(DATA SHOWN begins)

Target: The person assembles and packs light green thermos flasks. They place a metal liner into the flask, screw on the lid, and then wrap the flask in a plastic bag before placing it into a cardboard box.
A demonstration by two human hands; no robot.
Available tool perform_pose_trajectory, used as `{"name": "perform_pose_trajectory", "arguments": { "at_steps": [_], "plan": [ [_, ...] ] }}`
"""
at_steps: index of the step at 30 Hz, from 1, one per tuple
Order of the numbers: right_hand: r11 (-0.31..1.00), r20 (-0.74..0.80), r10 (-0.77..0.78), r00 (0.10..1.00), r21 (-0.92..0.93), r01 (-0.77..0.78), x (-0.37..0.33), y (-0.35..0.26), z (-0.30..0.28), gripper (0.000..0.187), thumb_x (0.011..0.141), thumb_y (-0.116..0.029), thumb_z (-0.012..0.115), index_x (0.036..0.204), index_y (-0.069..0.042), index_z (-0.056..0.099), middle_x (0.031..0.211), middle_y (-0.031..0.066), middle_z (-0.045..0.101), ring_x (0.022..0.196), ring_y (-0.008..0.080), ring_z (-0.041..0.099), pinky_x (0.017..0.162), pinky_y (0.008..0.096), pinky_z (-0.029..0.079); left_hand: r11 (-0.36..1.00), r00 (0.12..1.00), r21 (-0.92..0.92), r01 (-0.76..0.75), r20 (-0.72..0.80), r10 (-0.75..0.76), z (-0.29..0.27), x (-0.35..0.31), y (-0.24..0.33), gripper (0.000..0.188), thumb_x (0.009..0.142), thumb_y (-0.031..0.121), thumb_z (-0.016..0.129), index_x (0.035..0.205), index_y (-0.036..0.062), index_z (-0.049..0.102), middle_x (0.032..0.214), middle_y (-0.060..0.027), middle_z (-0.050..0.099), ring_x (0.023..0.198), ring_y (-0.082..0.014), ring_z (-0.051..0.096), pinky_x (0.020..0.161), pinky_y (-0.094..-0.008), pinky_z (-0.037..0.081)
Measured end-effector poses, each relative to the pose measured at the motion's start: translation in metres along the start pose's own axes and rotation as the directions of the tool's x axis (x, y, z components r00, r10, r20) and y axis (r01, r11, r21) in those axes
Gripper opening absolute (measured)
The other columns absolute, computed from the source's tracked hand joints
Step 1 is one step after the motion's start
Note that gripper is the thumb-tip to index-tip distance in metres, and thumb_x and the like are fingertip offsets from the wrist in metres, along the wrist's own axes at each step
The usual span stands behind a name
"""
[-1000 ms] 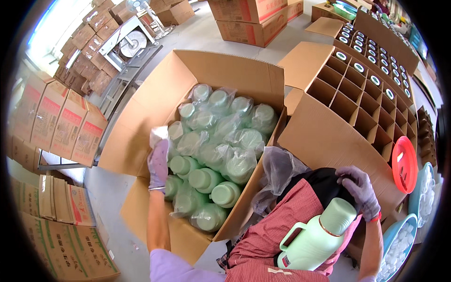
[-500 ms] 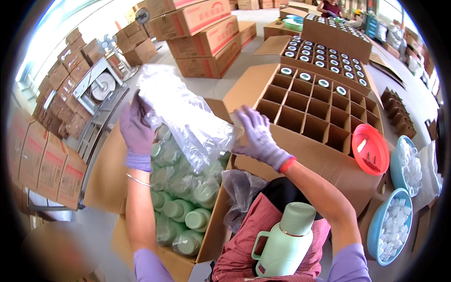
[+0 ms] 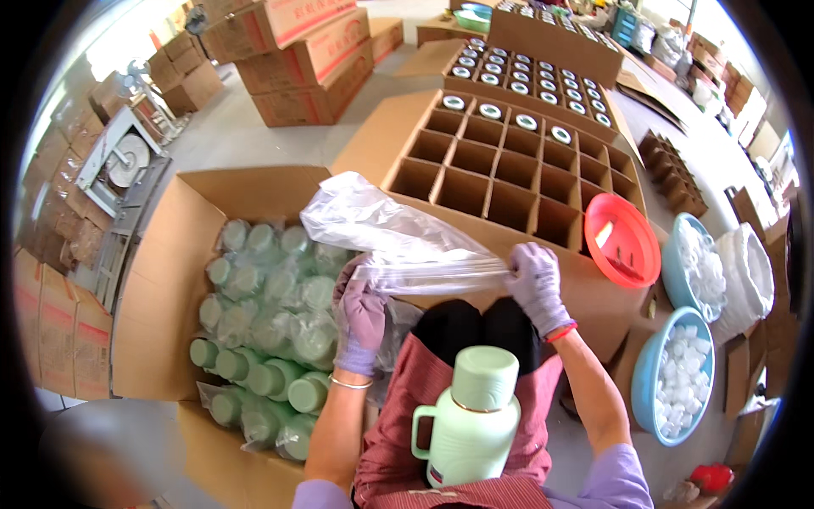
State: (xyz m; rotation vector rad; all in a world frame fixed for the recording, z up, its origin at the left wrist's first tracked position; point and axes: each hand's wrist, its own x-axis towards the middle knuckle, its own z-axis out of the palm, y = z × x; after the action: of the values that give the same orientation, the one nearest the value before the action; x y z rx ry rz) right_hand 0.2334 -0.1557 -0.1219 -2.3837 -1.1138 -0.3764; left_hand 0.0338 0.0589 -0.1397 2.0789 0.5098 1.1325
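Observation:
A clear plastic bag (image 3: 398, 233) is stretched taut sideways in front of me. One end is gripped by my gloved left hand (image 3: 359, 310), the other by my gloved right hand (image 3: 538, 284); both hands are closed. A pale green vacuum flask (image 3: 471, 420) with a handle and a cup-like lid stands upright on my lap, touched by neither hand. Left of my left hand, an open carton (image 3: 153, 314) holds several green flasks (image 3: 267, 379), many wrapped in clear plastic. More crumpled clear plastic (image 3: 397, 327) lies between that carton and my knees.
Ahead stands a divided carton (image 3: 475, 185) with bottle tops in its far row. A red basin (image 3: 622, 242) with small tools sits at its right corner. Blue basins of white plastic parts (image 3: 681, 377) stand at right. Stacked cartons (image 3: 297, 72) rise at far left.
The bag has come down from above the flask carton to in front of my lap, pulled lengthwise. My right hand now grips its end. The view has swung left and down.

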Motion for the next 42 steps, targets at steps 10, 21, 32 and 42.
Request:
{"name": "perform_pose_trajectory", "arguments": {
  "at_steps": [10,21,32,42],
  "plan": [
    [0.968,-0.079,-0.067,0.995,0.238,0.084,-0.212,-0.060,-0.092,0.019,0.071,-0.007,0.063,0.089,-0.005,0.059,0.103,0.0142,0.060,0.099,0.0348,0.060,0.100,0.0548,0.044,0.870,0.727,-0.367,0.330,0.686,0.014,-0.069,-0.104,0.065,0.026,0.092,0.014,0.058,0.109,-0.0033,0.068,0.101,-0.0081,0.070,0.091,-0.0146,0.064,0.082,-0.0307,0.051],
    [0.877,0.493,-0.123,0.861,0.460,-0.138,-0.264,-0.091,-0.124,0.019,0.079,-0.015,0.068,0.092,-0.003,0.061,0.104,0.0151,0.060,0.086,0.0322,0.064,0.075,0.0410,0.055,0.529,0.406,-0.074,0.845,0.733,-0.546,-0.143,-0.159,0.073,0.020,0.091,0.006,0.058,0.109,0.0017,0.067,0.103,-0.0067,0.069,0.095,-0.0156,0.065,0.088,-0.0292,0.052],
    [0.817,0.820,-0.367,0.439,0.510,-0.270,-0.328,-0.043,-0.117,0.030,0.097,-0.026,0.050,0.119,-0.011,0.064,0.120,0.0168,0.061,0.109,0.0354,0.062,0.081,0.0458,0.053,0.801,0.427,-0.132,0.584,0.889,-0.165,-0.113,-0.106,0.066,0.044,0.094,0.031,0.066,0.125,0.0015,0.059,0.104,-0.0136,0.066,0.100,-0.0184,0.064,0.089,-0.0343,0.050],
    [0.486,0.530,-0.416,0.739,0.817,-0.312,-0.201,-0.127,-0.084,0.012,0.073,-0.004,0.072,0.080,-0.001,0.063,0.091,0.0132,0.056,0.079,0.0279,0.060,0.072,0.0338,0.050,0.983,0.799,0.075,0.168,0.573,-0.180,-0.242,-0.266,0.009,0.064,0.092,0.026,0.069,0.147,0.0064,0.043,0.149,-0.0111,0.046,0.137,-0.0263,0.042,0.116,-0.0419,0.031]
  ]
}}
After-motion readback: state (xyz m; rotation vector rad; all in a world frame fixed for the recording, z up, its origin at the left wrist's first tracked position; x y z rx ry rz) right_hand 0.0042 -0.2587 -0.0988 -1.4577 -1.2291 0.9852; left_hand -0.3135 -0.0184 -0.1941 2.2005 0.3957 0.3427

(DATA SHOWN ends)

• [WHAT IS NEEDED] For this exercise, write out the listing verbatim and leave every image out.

• [RESPONSE TO THE TASK]
Target: The person assembles and packs light green thermos flasks. They place a metal liner into the flask, screw on the lid, and then wrap the flask in a plastic bag before placing it into a cardboard box.
A demonstration by two human hands; no robot.
Available tool perform_pose_trajectory, used as `{"name": "perform_pose_trajectory", "arguments": { "at_steps": [_], "plan": [ [_, ...] ] }}`
"""
at_steps: index of the step at 30 Hz, from 1, one per tuple
Order of the numbers: right_hand: r11 (-0.31..1.00), r20 (-0.74..0.80), r10 (-0.77..0.78), r00 (0.10..1.00), r21 (-0.92..0.93), r01 (-0.77..0.78), x (-0.37..0.33), y (-0.35..0.26), z (-0.30..0.28), gripper (0.000..0.187), thumb_x (0.011..0.141), thumb_y (-0.116..0.029), thumb_z (-0.012..0.115), index_x (0.036..0.204), index_y (-0.069..0.042), index_z (-0.056..0.099), middle_x (0.031..0.211), middle_y (-0.031..0.066), middle_z (-0.045..0.101), ring_x (0.022..0.196), ring_y (-0.008..0.080), ring_z (-0.041..0.099), pinky_x (0.017..0.162), pinky_y (0.008..0.096), pinky_z (-0.029..0.079); left_hand: r11 (-0.36..1.00), r00 (0.12..1.00), r21 (-0.92..0.92), r01 (-0.76..0.75), r20 (-0.72..0.80), r10 (-0.75..0.76), z (-0.29..0.27), x (-0.35..0.31), y (-0.24..0.33), gripper (0.000..0.188), thumb_x (0.009..0.142), thumb_y (-0.031..0.121), thumb_z (-0.016..0.129), index_x (0.035..0.205), index_y (-0.036..0.062), index_z (-0.049..0.102), middle_x (0.032..0.214), middle_y (-0.060..0.027), middle_z (-0.050..0.099), ring_x (0.023..0.198), ring_y (-0.082..0.014), ring_z (-0.051..0.096), pinky_x (0.020..0.161), pinky_y (-0.094..-0.008), pinky_z (-0.037..0.081)
Measured end-effector poses, each relative to the pose measured at the motion's start: translation in metres along the start pose's own axes and rotation as the directions of the tool's x axis (x, y, z components r00, r10, r20) and y axis (r01, r11, r21) in those axes
Gripper opening absolute (measured)
The other columns absolute, computed from the source's tracked hand joints
Step 1 is one step after the motion's start
Note that gripper is the thumb-tip to index-tip distance in metres, and thumb_x and the like are fingertip offsets from the wrist in metres, along the wrist's own axes at each step
The usual span stands behind a name
"""
[-1000 ms] 
[-500 ms] 
[+0 ms] 
State: (xyz m; rotation vector rad; all in a world frame fixed for the recording, z up, its origin at the left wrist's first tracked position; point and axes: each hand's wrist, its own x-axis towards the middle knuckle, its own z-axis out of the palm, y = z × x; after the action: of the values that give the same orientation, the one nearest the value before the action; x y z rx ry rz) right_hand 0.2334 -0.1557 -0.1219 -2.3837 -1.1138 -0.3764; left_hand 0.0338 0.0589 -0.1397 2.0789 0.5098 1.1325
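Observation:
A clear plastic bag (image 3: 398, 233) is stretched taut sideways in front of me. One end is gripped by my gloved left hand (image 3: 359, 310), the other by my gloved right hand (image 3: 538, 284); both hands are closed. A pale green vacuum flask (image 3: 471, 420) with a handle and a cup-like lid stands upright on my lap, touched by neither hand. Left of my left hand, an open carton (image 3: 153, 314) holds several green flasks (image 3: 267, 379), many wrapped in clear plastic. More crumpled clear plastic (image 3: 397, 327) lies between that carton and my knees.
Ahead stands a divided carton (image 3: 475, 185) with bottle tops in its far row. A red basin (image 3: 622, 242) with small tools sits at its right corner. Blue basins of white plastic parts (image 3: 681, 377) stand at right. Stacked cartons (image 3: 297, 72) rise at far left.
The bag has come down from above the flask carton to in front of my lap, pulled lengthwise. My right hand now grips its end. The view has swung left and down.
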
Motion for the next 42 steps, targets at steps 10, 21, 32 and 42.
Request:
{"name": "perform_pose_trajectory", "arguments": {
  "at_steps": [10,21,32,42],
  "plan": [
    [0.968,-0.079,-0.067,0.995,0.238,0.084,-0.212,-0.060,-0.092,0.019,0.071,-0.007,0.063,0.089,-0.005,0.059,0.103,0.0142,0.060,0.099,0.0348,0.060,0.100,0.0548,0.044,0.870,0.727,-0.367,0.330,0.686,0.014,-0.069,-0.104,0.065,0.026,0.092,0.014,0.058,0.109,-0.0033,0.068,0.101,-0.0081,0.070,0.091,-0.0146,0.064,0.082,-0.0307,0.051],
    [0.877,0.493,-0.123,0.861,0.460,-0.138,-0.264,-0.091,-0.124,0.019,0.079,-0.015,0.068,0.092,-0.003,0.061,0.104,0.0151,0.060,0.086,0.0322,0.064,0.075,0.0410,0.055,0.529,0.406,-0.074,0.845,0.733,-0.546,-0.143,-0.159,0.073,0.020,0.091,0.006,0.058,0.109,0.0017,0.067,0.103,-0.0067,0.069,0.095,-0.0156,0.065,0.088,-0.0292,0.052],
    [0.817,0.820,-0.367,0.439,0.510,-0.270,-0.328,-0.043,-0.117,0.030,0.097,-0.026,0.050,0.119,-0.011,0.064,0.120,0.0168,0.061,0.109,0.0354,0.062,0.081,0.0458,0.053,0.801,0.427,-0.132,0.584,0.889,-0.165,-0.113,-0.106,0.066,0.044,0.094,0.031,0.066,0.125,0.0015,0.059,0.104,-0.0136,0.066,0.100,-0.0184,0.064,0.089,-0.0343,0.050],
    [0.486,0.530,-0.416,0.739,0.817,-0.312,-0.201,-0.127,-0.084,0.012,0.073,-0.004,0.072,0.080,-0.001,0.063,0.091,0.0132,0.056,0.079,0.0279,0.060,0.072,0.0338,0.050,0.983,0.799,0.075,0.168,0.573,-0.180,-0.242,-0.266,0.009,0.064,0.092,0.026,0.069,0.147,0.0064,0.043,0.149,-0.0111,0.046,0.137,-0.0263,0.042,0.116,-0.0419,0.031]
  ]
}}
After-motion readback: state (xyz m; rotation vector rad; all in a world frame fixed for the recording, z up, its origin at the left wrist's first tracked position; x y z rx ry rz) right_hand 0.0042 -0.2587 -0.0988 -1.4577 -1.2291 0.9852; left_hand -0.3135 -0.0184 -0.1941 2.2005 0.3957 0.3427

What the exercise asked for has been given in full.